→ TASK STATEMENT
Would you return each record that follows word for word, without its pictures?

→ SOURCE DATA

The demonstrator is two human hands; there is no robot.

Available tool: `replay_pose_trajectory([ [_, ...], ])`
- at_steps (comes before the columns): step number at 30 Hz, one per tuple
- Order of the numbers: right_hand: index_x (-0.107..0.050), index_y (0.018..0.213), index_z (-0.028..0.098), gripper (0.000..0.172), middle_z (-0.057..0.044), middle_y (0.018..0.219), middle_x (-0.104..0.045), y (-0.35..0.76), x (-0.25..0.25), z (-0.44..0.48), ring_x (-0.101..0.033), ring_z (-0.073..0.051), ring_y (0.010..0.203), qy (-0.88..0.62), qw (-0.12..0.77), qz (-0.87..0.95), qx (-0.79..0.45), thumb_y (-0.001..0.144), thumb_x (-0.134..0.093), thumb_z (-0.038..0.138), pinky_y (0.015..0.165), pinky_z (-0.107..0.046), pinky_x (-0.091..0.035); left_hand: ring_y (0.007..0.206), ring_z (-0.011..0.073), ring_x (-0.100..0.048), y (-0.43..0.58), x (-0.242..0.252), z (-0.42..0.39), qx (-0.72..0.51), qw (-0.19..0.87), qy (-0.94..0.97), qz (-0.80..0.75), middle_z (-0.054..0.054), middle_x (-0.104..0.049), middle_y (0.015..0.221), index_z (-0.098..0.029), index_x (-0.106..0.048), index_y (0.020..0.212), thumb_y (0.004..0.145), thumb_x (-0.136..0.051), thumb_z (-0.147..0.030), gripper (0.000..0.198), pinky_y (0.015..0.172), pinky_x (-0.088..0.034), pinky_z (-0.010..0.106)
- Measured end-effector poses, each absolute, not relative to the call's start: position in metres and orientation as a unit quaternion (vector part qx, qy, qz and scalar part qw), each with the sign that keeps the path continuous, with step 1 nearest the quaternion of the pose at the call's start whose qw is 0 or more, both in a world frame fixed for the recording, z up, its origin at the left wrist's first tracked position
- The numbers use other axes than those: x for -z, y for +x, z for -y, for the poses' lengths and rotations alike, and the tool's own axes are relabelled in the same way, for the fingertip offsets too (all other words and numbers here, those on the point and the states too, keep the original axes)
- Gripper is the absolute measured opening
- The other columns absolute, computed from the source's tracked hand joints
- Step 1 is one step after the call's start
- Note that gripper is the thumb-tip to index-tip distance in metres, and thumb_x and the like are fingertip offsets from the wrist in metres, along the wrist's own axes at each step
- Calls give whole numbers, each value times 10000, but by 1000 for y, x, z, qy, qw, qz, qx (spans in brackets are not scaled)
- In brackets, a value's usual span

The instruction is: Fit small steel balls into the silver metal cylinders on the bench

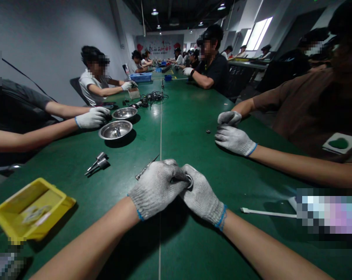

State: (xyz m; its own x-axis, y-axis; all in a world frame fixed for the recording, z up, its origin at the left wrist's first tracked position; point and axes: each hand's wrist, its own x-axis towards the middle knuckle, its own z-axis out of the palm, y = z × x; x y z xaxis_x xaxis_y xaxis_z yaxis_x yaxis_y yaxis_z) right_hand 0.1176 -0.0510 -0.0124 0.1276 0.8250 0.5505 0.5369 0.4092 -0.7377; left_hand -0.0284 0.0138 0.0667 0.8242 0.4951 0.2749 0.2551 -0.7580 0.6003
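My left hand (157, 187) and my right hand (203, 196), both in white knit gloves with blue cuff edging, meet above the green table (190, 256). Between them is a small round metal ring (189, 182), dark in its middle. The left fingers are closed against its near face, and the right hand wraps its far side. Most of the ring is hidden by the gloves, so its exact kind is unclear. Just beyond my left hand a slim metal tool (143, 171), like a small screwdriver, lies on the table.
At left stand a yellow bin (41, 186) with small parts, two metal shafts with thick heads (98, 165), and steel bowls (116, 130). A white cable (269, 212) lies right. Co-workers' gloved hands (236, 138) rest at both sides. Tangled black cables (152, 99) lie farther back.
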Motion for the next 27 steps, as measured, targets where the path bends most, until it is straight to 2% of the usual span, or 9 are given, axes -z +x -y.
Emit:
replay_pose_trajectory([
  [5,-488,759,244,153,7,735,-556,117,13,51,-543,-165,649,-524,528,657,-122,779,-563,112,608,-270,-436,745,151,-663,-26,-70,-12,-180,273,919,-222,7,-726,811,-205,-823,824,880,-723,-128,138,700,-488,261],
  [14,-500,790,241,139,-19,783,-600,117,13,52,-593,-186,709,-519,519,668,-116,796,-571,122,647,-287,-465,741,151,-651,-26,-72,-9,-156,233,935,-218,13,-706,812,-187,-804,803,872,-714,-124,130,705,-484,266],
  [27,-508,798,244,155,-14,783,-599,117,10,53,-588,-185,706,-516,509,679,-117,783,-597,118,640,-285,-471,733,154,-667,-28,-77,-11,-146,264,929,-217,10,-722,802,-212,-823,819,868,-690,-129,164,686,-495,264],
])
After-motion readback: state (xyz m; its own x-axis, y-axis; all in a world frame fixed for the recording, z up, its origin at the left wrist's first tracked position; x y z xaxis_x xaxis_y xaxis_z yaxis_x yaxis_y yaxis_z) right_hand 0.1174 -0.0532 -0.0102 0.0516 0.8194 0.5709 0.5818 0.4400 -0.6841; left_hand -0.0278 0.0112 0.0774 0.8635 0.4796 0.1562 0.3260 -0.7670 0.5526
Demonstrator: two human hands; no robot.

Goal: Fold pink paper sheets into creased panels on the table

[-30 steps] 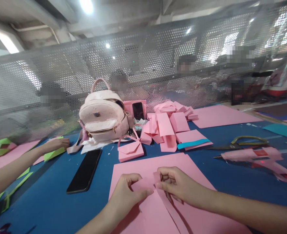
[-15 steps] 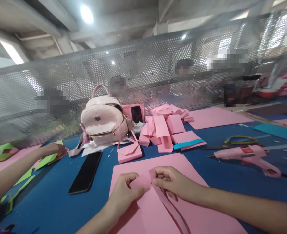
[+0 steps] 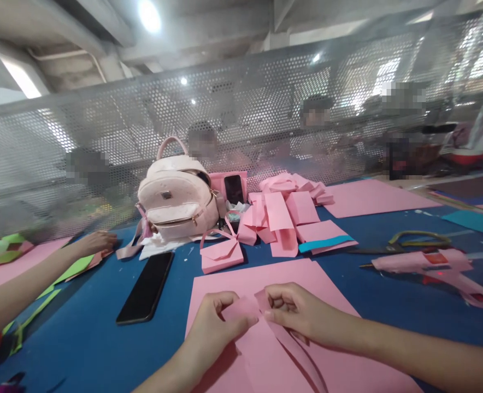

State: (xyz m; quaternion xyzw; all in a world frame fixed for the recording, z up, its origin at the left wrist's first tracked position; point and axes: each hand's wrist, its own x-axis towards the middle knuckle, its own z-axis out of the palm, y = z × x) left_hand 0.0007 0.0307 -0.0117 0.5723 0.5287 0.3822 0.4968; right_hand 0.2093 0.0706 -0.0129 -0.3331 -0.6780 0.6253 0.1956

→ TASK RESULT
The demonstrator is two human hands; there is no robot.

Available tool: `replay_pose_trajectory([ [_, ...], ])`
- at_steps (comes before the columns): step number at 30 Hz, one per tuple
- Order of the numbers: right_hand: index_x (-0.107..0.050), index_y (0.018..0.213), index_z (-0.028..0.098), gripper (0.000..0.172), middle_z (-0.057..0.044), middle_y (0.018..0.219), middle_x (-0.104..0.045), y (-0.35..0.76), x (-0.25..0.25), z (-0.44..0.48), ring_x (-0.101..0.033), ring_z (-0.073..0.051), ring_y (0.010..0.203), qy (-0.88..0.62), qw (-0.12..0.77), qz (-0.87..0.95), qx (-0.79..0.45), thumb_y (-0.001..0.144), thumb_x (-0.134..0.093), thumb_z (-0.038..0.138), pinky_y (0.015..0.165), pinky_z (-0.107..0.046), pinky_x (-0.091..0.035); left_hand: ring_y (0.007..0.206), ring_z (-0.011..0.073), ring_x (-0.100..0.048), y (-0.43..0.58), x (-0.242..0.252), z (-0.42..0.39), qx (-0.72..0.51), qw (-0.19..0.87), qy (-0.94..0.97), qz (-0.80..0.75), middle_z (-0.054..0.054), middle_x (-0.104..0.049), middle_y (0.015..0.221), index_z (-0.098..0.029), index_x (-0.106..0.048), index_y (0.020..0.212), thumb_y (0.004..0.145), thumb_x (-0.136..0.051), thumb_z (-0.147..0.030), gripper (0.000..0.198), pinky_y (0.015..0.172), pinky_x (-0.088..0.034), pinky_z (-0.010..0.106)
- Measured end-effector poses, each absolute, not relative to the call's start: position in metres and orientation as a unit quaternion (vector part qx, qy, qz and scalar part qw), each with the sign that keeps the path continuous, with step 1 nearest the quaternion of the pose at the call's start whose qw is 0 or more, both in a world frame fixed for the recording, z up, its origin at the left wrist's first tracked position
- The numbers use other axes than those: x for -z, y for +x, z for -y, for the poses' lengths and rotations alike, and the tool's own axes are relabelled in the same way, for the fingertip offsets too (all other words and numbers here, those on the point and the states too, keep the original axes)
- Gripper is the absolute measured opening
- The other columns absolute, computed from the source's tracked hand joints
- Step 1 is one step after the call's start
- Note that gripper is the thumb-tip to index-tip distance in metres, and thumb_x and the like are fingertip offsets from the wrist in metres, along the wrist's own axes at each step
- Calls give whole numbers, each value times 10000, but by 1000 for y, x, z, qy, qw, qz, qx (spans in brackets are not scaled)
- In brackets, a value's usual span

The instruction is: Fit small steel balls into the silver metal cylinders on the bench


State: (xyz m; its own x-axis, y-axis; all in a world frame fixed for the recording, z up, its origin at the left wrist's first tracked position; point and axes: each hand's wrist, its own x-axis towards the middle knuckle, its own z-axis out of the palm, y = z × x; x y z xaxis_x xaxis_y xaxis_z yaxis_x yaxis_y yaxis_z) right_hand 0.1176 -0.0510 -0.0124 0.1276 0.8250 0.5505 0.5369 0.4092 -0.7377; left_hand -0.0284 0.0138 0.0667 0.8242 0.4951 0.2749 0.2551 -0.7580 0.6003
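My left hand (157, 187) and my right hand (203, 196), both in white knit gloves with blue cuff edging, meet above the green table (190, 256). Between them is a small round metal ring (189, 182), dark in its middle. The left fingers are closed against its near face, and the right hand wraps its far side. Most of the ring is hidden by the gloves, so its exact kind is unclear. Just beyond my left hand a slim metal tool (143, 171), like a small screwdriver, lies on the table.
At left stand a yellow bin (41, 186) with small parts, two metal shafts with thick heads (98, 165), and steel bowls (116, 130). A white cable (269, 212) lies right. Co-workers' gloved hands (236, 138) rest at both sides. Tangled black cables (152, 99) lie farther back.
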Motion for the next 27 steps, as measured, targets where the path bends most, until it is straight to 2% of the usual span, or 9 are given, axes -z +x -y.
Emit:
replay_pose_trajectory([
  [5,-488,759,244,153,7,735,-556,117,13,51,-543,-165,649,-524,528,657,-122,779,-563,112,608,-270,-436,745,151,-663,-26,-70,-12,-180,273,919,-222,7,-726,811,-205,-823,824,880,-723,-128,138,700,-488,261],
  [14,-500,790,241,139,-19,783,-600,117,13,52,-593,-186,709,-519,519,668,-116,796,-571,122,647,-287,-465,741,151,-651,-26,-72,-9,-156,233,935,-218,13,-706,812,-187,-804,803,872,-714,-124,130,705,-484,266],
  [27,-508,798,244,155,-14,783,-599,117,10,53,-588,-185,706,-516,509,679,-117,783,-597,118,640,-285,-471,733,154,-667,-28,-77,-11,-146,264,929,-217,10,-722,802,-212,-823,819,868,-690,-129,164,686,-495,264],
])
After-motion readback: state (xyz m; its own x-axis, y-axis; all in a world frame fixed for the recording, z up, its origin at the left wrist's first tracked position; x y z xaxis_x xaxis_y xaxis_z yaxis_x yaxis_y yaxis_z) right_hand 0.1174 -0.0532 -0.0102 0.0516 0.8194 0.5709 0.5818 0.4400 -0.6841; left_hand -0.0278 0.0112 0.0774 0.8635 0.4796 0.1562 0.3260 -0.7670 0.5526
Demonstrator: two human hands; no robot.

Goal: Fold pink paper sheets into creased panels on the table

[-30 steps] 
[-15 steps] 
[+0 steps] 

State: (xyz m; quaternion xyzw; all in a world frame fixed for the recording, z up, its origin at the left wrist's first tracked position; point and axes: each hand's wrist, its own x-axis towards the middle knuckle, its own z-axis out of the palm, y = z × x) left_hand 0.0007 0.0307 -0.0117 0.5723 0.5287 0.3822 0.4968; right_hand 0.2093 0.0706 -0.0129 -0.3331 -0.6780 0.6253 0.1956

The output has been completed.